A relaxing Sundayy

Social media keeps us connected, but at what value.. and cost? Sundayy is delivering on the original promise - to connect us with real friends.

A relaxing Sundayy
Photo by Hannah Olinger / Unsplash

Go back to the beginning of any of the major social platforms, and they're full of tag lines like "staying in touch and keeping up with friends", and "share your life with friends", and "see what's going on with your friends". Whatever else they provided us, they promised to connect us more than ever before. It hasn't turned out quite like they'd hoped.

In theory, there's no reason you couldn't just connect with 10 of your closest friends, all make your profiles private, and form a closed community where you all share your thoughts. In reality, our attention is the commodity for sale, and so we're bombarded with "promoted" messages, "trending" topics, ads, and a constant fire-hose barrage of thoughts from everyone, on every topic, all the time. It's so difficult to use these tools in a healthy way that people end up doing digital detoxes - others just quit.

Maybe instead of trying to bend these tools to fit our needs, and chastising ourselves when it ultimately fails (after all, they're designed that way), we should look for more specific tools help us stay connected in a more healthy way.


Sundayy

Jillian Schuller and Alex Ghiculescu having been working on a product called Sundayy. In a nutshell, you sign up, share a code with some close friends and family, and write about how your day went, what you're up to - anything you want to share.

Sundayy represents spending time away from feeds, thinking deeper about our days, and sharing what matters with the people who matter.

It's designed around two rules.

  1. You can only write once each day. You reflect, and then you find something else to do with life. This flies in the face of current social media.
  2. You can only read on Sunday. No endless feeds, no million interruptions.

A big part of what hooks us on social media is the fear of missing out. There's so much, all the time, that we inevitably install the apps on our phone and scroll mindlessly whenever life presents a space to fill up.
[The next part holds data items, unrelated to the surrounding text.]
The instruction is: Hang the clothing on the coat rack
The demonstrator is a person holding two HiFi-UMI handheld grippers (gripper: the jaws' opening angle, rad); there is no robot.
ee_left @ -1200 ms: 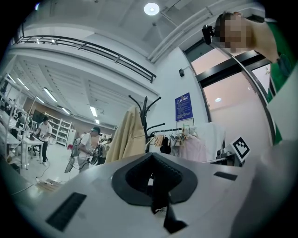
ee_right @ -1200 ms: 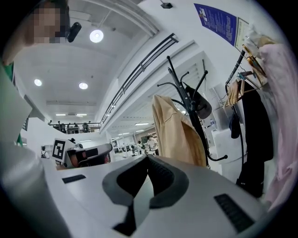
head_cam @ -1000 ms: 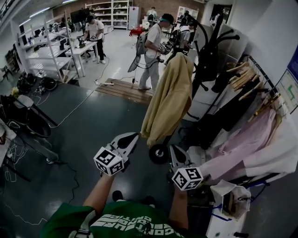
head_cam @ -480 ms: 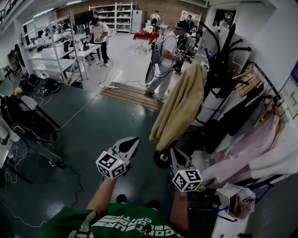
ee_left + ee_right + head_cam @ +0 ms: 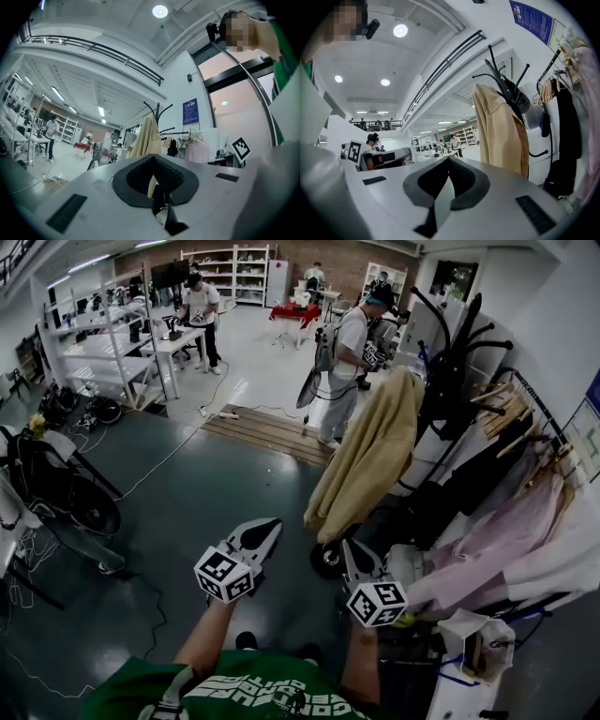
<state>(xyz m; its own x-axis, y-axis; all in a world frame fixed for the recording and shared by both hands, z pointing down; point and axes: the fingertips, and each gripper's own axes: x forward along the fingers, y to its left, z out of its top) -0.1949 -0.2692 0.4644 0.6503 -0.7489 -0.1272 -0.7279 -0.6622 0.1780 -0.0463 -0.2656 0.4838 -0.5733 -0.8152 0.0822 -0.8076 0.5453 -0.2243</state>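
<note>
"Two grippers in the head view. What are the jaws doing?"

"Left gripper (image 5: 272, 524) has its jaws pressed together w/ nothing btwn them, and its own view (image 5: 153, 159) shows the same. Right gripper (image 5: 349, 546) looks the same, pads meeting and empty (image 5: 447, 161). Both are held out over the dark floor (image 5: 187, 493), apart from each other."

"Where's the clothing?"

"Beige coat (image 5: 370, 460) already hangs from an upper hook on the coat rack (image 5: 450, 362), draped down its left side. It's ahead of both grippers and neither touches it."

"Anything holding stuff?"

"Clothes rail (image 5: 525, 395) at the right carries a black garment (image 5: 459, 488) and a pink garment (image 5: 506, 531) on hangers. A pale bag (image 5: 473, 643) sits at the bottom right, just beside the right gripper. Can't tell what's in it."

"What differs vs a sec ago?"

"Coat and rack sit further right in the head view now. The person (image 5: 347, 362) in a white shirt w/ a backpack also shows further right, just beside the rack's top. Grippers keep approx the same spot in frame, jaws unchanged."
</note>
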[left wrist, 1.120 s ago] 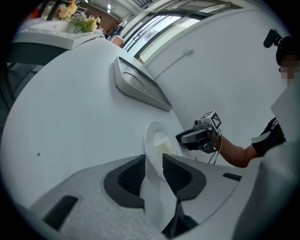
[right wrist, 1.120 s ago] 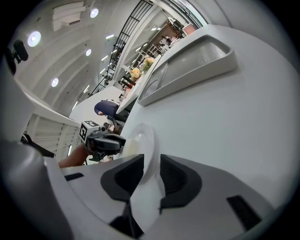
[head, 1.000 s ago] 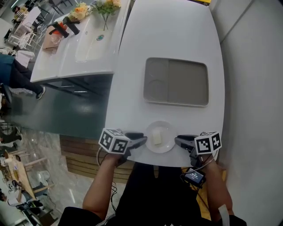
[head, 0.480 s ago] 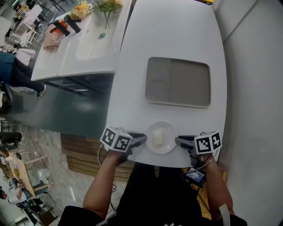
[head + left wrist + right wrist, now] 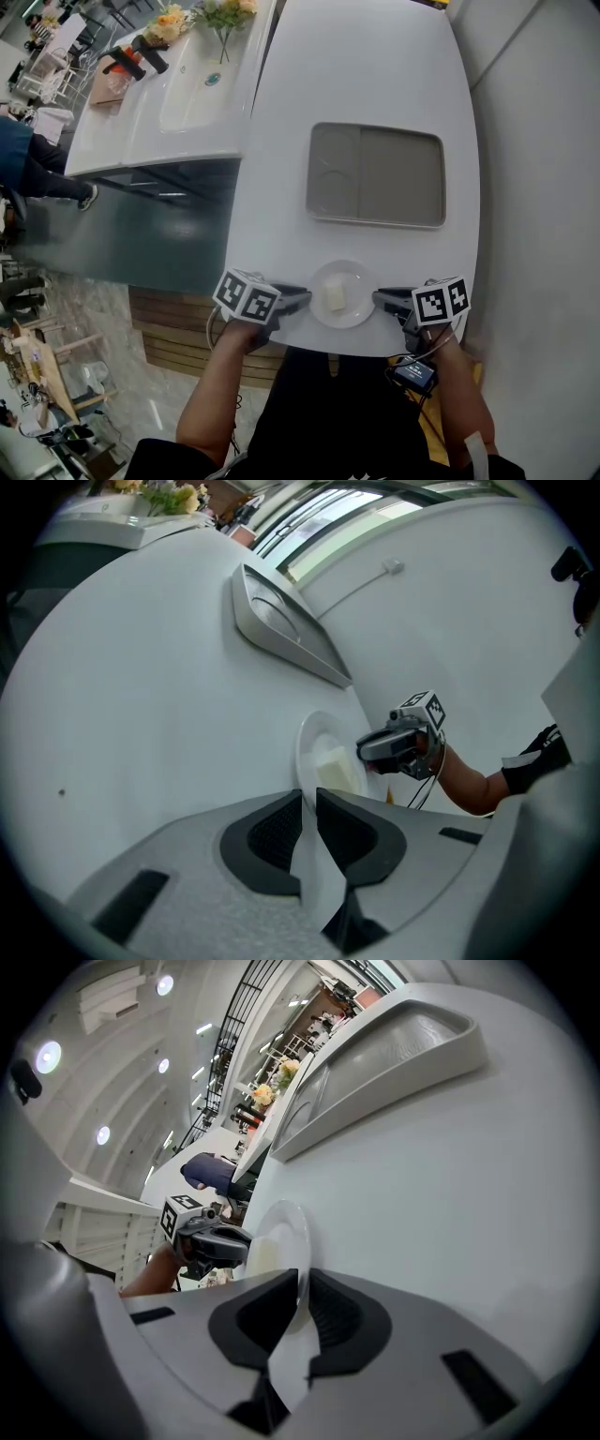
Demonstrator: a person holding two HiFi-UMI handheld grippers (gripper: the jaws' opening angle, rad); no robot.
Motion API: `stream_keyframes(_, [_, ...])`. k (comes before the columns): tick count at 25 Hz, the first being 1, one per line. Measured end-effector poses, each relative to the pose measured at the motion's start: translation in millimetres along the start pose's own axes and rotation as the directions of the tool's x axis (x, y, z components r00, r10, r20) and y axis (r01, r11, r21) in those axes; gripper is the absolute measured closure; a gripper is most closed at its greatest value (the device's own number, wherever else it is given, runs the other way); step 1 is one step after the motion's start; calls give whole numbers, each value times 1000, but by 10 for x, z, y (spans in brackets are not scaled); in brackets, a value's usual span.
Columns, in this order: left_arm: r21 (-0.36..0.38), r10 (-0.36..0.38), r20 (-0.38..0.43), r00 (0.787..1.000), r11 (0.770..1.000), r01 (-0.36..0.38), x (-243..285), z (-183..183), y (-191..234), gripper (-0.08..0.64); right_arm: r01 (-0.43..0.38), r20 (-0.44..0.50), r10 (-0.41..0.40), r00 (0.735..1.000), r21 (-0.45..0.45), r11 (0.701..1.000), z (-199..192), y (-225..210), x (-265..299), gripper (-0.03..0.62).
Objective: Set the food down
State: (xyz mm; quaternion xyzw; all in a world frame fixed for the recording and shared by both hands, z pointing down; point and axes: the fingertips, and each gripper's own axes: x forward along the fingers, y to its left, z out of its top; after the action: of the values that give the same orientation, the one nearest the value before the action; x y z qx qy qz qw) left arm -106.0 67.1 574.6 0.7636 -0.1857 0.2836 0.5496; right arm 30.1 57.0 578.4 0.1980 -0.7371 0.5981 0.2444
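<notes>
White table (image 5: 366, 75) is bearing a grey tray (image 5: 375, 173) at twelve o'clock; forearms (image 5: 220, 394) are reaching in from six, left gripper (image 5: 305, 297) at nine and right gripper (image 5: 378, 298) at three, its jaws just closing, both pinching the plate (image 5: 356, 281) by its rim, pale food block (image 5: 335, 296) sitting centred on it

White table (image 5: 375, 84) bears a grey divided tray (image 5: 394, 178) and, nearer, a plate (image 5: 357, 284).
</notes>
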Motion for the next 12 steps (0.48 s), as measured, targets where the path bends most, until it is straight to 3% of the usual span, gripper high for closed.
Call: stream_keyframes(12, [-2, -25, -15, 1000, 1000, 25, -5, 63, -56, 526, -24, 18, 23, 1000, 47, 999, 49, -16, -69, 569])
I think it sounds nice, to know I'd get the updates that are important to me, from the people I care about, when I'm ready to read them.
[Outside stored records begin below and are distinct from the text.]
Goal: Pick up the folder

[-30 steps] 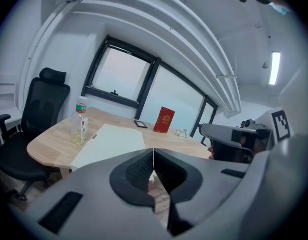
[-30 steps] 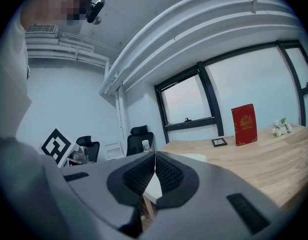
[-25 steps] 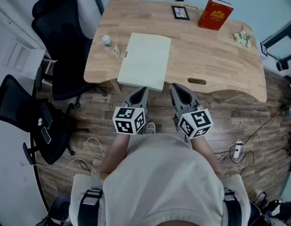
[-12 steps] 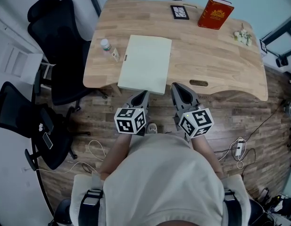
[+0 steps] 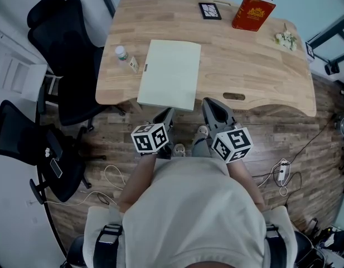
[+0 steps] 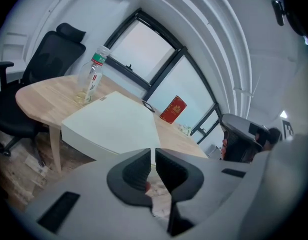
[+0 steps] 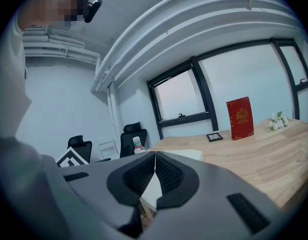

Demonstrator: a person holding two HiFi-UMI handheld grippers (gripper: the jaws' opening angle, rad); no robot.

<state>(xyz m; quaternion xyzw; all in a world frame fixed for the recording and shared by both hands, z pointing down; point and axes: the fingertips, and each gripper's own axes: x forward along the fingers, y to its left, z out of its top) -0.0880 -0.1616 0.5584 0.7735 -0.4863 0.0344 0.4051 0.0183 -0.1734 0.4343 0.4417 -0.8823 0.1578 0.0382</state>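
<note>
Head view | left tool rolled since earlier, clenched empty | right tool clenched empty | folder unmoved

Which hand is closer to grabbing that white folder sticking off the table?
Probably left. The left tongs sit just in front of the overhanging near edge of the folder. The right tongs are off to its side. Both are shut, so they'd need opening first.

Person's clothing: pale beige top, dark straps at both shoulders. The left gripper and right gripper have grey bodies and black ribbed pads. Behind each gripper's jaws sits a white cube bearing black square markers.
</note>
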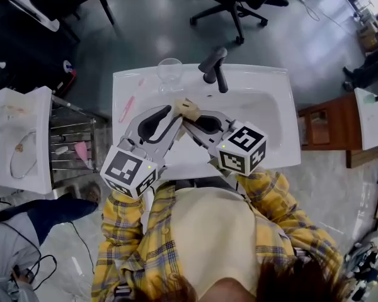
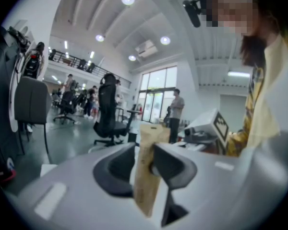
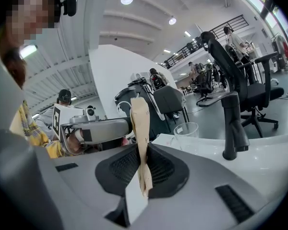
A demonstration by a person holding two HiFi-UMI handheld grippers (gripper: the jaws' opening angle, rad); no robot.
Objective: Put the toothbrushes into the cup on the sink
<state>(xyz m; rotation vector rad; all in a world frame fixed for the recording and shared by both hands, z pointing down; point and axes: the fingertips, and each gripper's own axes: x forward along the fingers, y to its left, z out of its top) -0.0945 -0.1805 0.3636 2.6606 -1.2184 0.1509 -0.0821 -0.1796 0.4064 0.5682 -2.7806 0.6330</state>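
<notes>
Sink (image 1: pixel 264 118) is being shown mid-frame in head view, w/ faucet (image 1: pixel 214 69) at its top edge. L gripper (image 2: pixel 145 164) and R gripper (image 3: pixel 143 169) are being held tip to tip over the basin's left part, both on one brown paper pack (image 3: pixel 140 123).

R gripper: jaws are being kept clamped flat on the pack, which is standing upright, long axis vertical in R gripper view.

L gripper: jaws are being held a bit apart. The pack is sitting btwn them, leaning on one pad, and no firm pinch is judged.

Cup (image 1: pixel 170 73) is standing empty at the sink's upper-left corner, just up-left of the pack and beyond the L gripper's tips, so that hand is judged nearer.

Pink brush (image 1: pixel 127 109) is lying on the sink's left ledge below the cup, long axis running roughly up-down in the frame, near the L gripper and untouched.

A brush is prob. being held inside the pack, though its contents aren't being shown. If so, unwrapping is judged the step in hand.
</notes>
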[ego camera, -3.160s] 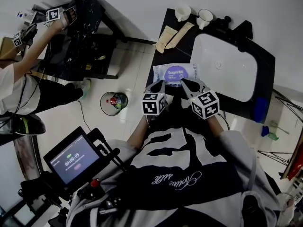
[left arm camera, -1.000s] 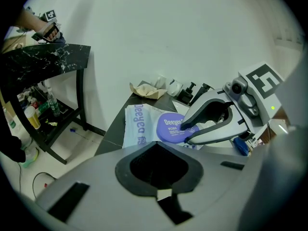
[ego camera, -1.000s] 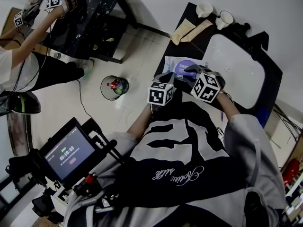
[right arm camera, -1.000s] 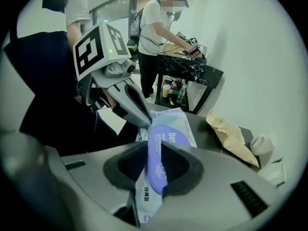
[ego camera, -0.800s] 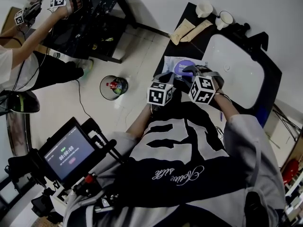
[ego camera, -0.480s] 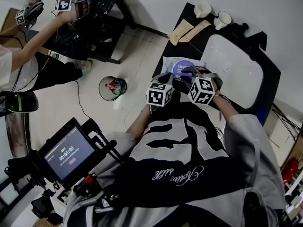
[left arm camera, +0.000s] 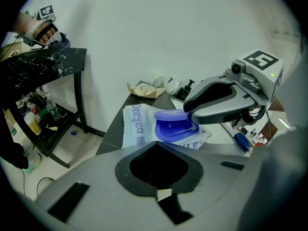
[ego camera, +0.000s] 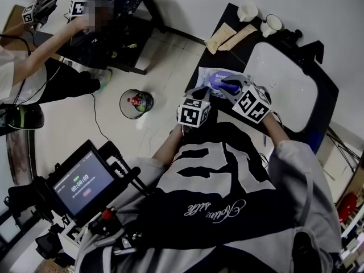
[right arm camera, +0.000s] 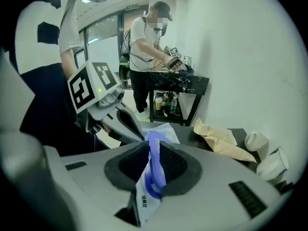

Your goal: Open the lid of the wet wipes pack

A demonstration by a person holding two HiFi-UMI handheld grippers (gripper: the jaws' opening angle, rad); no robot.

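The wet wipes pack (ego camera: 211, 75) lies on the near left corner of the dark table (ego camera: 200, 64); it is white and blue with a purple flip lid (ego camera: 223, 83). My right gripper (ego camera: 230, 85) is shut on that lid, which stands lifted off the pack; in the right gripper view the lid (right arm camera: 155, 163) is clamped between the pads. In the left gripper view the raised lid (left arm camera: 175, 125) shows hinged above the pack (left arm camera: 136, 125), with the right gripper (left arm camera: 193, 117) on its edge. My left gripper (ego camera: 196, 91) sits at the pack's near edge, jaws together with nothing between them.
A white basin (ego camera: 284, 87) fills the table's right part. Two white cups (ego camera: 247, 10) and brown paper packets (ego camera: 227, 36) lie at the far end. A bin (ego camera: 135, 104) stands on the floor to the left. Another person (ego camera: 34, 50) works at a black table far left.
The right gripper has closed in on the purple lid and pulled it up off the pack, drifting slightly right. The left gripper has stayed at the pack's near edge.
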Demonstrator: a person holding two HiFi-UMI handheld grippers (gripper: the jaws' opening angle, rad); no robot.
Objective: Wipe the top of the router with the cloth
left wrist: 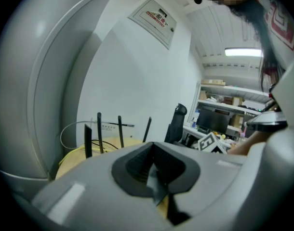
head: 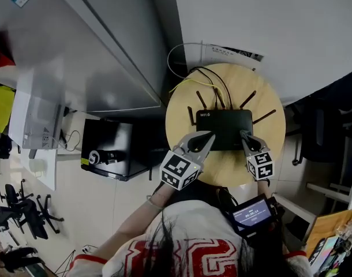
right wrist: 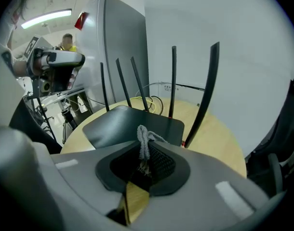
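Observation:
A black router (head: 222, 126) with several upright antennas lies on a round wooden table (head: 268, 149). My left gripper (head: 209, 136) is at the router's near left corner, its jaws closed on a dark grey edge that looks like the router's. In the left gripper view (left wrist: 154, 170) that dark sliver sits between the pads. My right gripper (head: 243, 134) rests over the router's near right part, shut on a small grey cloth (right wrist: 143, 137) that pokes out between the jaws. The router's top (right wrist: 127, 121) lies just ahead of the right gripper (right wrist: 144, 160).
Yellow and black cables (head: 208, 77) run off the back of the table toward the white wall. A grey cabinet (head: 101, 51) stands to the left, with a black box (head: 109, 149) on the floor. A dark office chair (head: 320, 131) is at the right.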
What's more, there's no feeds to share, no upvotes and downvote buttons, no way to even offer feedback in the app. It's all very opposite from what social media has become.


Technically Speaking

I enjoy digging into the tech stack a bit to see what's going on under the covers.

The mobile app (available in the Google and Apple stores) doesn't request any permissions. Checking out the manifest file, it doesn't seem to access anything unexpected either, other than maybe WAKE_LOCK. Even that isn't really an issue - it's for keeping a device awake, which could drain the battery a bit faster, but could be useful for preventing your reflection from getting wiped while you're staring off into space thinking of what else to write. Even if that's the reason, I'm willing to bet there's alternatives.

What's nice is you don't even have to use the mobile app. The website provides the same functionality, other than reminders I suppose, and I'd rather write a long reflection on a bigger screen anyway.

Sundayy seems to do just what it promises. I could imagine a few other features, like maybe having more than a single group, or being able to go back and edit reflections before the end of the day, but I could also imagine them wanting to be very careful about what they add back in.

For instance, the ability to edit reflections might mean constant updates throughout the day. And the ability to have multiple groups might mean someone tailoring their reflections for each of them, sharing only bits and pieces of themselves. The way they've got it now, it really encourages a person to just be themselves, to share the things that matter to them most, whatever that may be.